Jadi, sepagian di setiap hari, saat
saya dan warga lainnya sibuk dengan masing-masing aktivitas di rumah menuju
sekolah, kampus, kantor dan lainnya, Abah Rete sudah tidak ada di rumah. Saya
yakin, kecuali istrinya dan Allah SWT, tiada yang tahu persis kemana gerangan
beliau pergi sepagi buta itu. Dan, begitulah seterusnya.
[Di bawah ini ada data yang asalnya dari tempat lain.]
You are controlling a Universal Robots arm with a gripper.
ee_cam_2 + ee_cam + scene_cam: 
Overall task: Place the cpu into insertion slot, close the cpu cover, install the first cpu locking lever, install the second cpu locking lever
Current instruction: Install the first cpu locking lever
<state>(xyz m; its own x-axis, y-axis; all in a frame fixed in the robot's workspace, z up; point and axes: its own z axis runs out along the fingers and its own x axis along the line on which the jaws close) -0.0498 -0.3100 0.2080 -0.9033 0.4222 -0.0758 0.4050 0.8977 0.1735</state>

Abah Rete tidak ada di
rumah sepagian buta hingga terik siang menerpa.
Hingga pada suatu pagi yang dingin,
saat langit-langit bumi bocor dan membasahi Jakarta, saat saya duduk di sisi
jendela bus sambil menatap titik-titik air jatuh ke jalanan, saya melihat sosok
yang tak asing lagi di mata saya sedang duduk menekuk lutut di atas terotoar
yang ada di sepanjang jalan Kebon Sirih. Sosok itu bersandar pada sebatang
pohon besar, berkumpul bersama pria-pria berbaju hijau dengan perkakas
kebersihan di tangan mereka.
Saya tegaskan lagi mata saya untuk
meyakini apa yang sedang saya lihat. Sampai-sampai saya berkali-kali membasuh
embun yanh melekat di kaca jendela untuk memastikan bahwa mata saya tidak salah
melihat.
Berkali-kali, hampir setiap pagi,
saya kembali memusatkan pengelihatan ke sepanjang jalan Kebon Sirih, mencari
sosok yang mengejutkan mata dan hati. Berkali-kali saya memusatkan pengelihatan
ke arah jalan, berkali-ali juga saya melihat sosok berbaju hijau dengan
perkakas kebersihan jalanan.
Betul saja. Sosok itu adalah sosok
yang sangat saya kenal, sosok yang penuh dengan kewibawaan dan pembawaannya
yang merakyat. Kemunculan beliau di antara pria-pria berbaju hijau menjadi
jawaban atas menghilangnya beliau di sepagian buta hingga terik siang menerpa.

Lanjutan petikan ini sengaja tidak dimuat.